Un hebdomadaire forgé au feu de…L’Action !

Publié le 2 mai 2005 Lecture : 3 minutes.

Comme ces bébés dont on dit qu’ils sont nés « coiffés », il est des journaux dont le premier numéro sort des presses précisément le jour où l’actualité se déchaîne alentour. Pour avoir été conçus, non dans le silence des bureaux, mais dans les tumultes du monde, ces nouveaux titres doivent grimper quatre à quatre, dès leurs premiers pas, les degrés de l’échelle de Richter des communiqués, forcer la porte des chefs de gouvernement et prendre en marche le train, lancé à toute vitesse, des bouleversements politiques ou des mutations sociales. Comment s’étonner que ceux-là, et les hommes qui les dirigent, s’ils ont eu la force de survivre à une arrivée aussi mouvementée, soient capables d’influer durablement sur les réalités de leur temps ?
Ainsi en est-il de L’Action, hebdomadaire tunisien, qui fit son apparition dans les kiosques le lundi 25 avril 1955. Directeur : Béchir Ben Yahmed, un nom que les lecteurs de Jeune Afrique/l’intelligent ont déjà eu l’occasion de croiser dans ces pages.
En 1955, Ben Yahmed, qui a accompagné Habib Bourguiba durant toutes les négociations menées, en France, par la délégation tunisienne pour faire aboutir les promesses d’indépendance faites, l’année précédente, par le Premier ministre Pierre Mendès France, décide de « se lancer ». Avec son ami Mohamed Ben Smaïl, il fonde un journal qui apportera à leur nation enfin reconnue la voix dont celle-ci aura désormais besoin pour se faire entendre.
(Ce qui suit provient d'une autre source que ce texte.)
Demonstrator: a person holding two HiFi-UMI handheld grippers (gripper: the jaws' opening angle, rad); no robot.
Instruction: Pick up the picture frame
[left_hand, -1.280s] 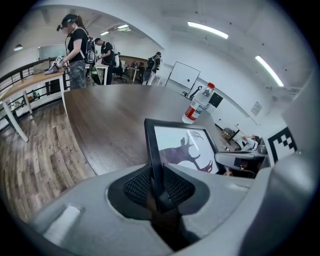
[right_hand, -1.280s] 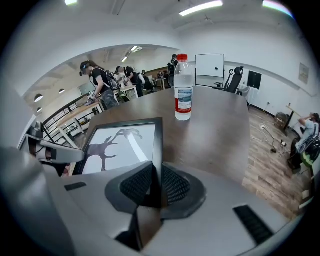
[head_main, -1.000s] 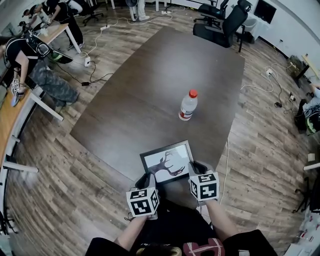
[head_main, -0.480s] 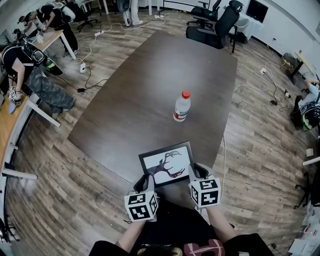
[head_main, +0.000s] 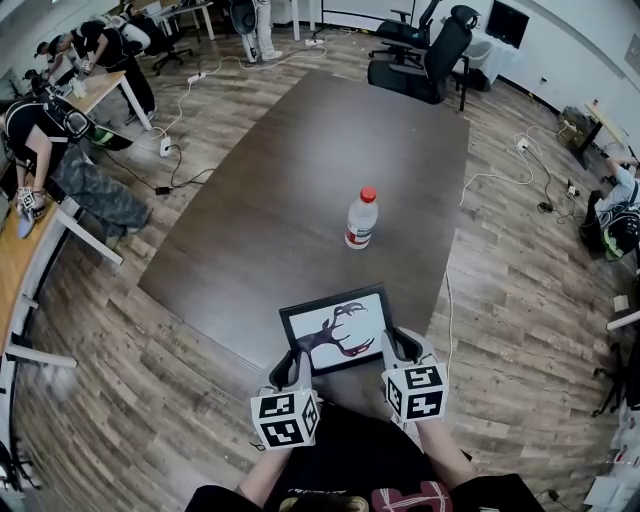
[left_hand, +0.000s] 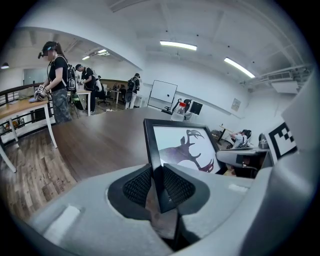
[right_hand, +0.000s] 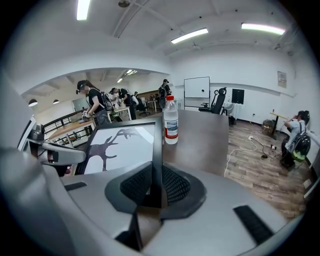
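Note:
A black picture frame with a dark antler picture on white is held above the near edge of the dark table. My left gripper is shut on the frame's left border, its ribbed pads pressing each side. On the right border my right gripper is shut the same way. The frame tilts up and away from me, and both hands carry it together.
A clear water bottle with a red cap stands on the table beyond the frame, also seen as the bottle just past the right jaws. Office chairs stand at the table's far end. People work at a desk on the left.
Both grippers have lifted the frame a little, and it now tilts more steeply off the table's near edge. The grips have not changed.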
Ben Yahmed, flanqué de Ben Smaïl, entame alors une tournée des « grands confrères » français, moins parce qu’il en attend une aide quelconque que parce qu’il a choisi de s’exprimer dans leur langue et, peut-être, pour se rassurer de sa propre inexpérience : Beuve-Méry, alors directeur du Monde, Jean-Jacques Servan-Schreiber, de L’Express, et Claude Bourdet, de France Observateur, accordent spontanément leur soutien moral au projet de ces jeunes exaltés. Pour ce qui est de lui procurer des moyens plus concrets, une société est créée, dont Ben Yahmed exige que chacun de ses membres détienne le même nombre de parts. Indépendance, déjà, indépendance, toujours…
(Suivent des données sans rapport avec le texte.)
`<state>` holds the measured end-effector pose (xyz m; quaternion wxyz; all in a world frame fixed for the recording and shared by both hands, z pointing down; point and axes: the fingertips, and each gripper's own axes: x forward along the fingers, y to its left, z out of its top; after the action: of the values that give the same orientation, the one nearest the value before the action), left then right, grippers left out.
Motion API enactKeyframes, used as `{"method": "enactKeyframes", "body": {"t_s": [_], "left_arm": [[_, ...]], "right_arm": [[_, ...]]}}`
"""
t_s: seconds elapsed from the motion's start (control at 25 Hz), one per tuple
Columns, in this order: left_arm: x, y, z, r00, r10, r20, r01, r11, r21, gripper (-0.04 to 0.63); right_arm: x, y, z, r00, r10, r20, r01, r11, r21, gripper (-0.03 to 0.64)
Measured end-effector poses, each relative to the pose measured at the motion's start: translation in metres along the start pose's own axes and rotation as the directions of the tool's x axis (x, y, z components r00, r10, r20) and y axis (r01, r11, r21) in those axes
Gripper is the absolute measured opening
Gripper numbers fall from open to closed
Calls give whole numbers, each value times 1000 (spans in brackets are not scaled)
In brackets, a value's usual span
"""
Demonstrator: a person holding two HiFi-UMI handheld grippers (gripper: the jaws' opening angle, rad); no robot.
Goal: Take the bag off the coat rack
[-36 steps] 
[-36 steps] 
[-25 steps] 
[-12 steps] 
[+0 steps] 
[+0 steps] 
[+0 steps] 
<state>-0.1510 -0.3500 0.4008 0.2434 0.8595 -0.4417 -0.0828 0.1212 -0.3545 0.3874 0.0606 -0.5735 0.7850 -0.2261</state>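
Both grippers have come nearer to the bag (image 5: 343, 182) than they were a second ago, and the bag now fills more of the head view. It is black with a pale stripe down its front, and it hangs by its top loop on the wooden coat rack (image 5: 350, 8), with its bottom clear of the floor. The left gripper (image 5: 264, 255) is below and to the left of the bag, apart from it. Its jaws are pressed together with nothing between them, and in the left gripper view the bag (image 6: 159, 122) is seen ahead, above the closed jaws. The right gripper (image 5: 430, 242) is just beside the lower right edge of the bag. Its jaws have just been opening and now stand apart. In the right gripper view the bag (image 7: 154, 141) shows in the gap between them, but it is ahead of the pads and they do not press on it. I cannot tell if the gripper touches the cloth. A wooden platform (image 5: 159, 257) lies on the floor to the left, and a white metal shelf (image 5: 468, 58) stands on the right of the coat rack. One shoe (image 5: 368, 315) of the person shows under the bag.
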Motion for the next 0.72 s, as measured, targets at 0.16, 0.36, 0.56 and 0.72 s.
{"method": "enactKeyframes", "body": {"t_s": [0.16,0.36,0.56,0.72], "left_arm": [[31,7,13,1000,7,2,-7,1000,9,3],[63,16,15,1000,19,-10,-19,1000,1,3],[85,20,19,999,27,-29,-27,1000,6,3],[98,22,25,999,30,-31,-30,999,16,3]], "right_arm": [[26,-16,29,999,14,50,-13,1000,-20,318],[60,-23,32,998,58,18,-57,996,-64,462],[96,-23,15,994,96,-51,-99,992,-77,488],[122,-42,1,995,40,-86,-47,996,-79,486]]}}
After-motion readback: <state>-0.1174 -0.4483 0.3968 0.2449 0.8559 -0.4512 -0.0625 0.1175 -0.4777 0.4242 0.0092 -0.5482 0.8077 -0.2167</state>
Jean Daniel, de passage à Tunis, prolonge son séjour pour donner un coup de main à la petite équipe de ses confrères. Avec une rédaction squelettique, dépourvue de correcteur et même de maquettiste, on aurait bien tort de ne pas y accueillir le futur directeur du Nouvel Obs ! Bourguiba, lui, achète des actions… de L’Action. Cela l’autorise à dire « Nous voulons… » quand il évoque, dans une « Lettre » publiée en page intérieure, les objectifs qu’il fixe à « son » journal – « … forcer l’estime des honnêtes gens en menant une action intelligente de défrichement, d’éducation et de prospection… » – mais certes pas à en dicter le contenu à son rédacteur en chef, comme il l’apprendra quelques années plus tard…
Tout est donc « calé » pour le premier numéro, le 25-4-1955, avec, en « cover », la Conférence des pays du Tiers Monde qui s’ouvre à Bandoung ce même jour (voir J.A.I. n° 2311). Mais voilà qu’à la surprise générale, alors que tout est prêt, Edgar Faure, qui a succédé à Mendès, signe à Paris avec Bourguiba l’accord d’autonomie interne de la Tunisie ! En catastrophe, Ben Yahmed remplace sur la une le portrait de Nehru par la photo de son nouvel actionnaire, le futur président de la Tunisie indépendante. À toute vitesse, on bouscule le « chemin de fer », on mobilise des collaborateurs extérieurs qui permettent de diversifier les « angles » des articles sur la Tunisie, on ajoute des pages pour ne pas sacrifier l’excellent reportage de l’envoyé spécial en Indonésie à la « Conférence des exclus », bref, on apprend le métier, non pas en marchant, mais en courant. La légende dit encore que Ben Yahmed, avant de prendre un repos mérité, a dû porter lui-même les premiers exemplaires dans les kiosques de la capitale tunisienne !
Un demi-siècle plus tard, le titre de L’Action a changé, comme les hommes qui la font et, surtout, le monde dont elle rend compte. Mais Béchir Ben Yahmed est toujours là. Et sa « passion » – un mot qu’il n’aurait jamais employé lui-même – d’informer, intacte.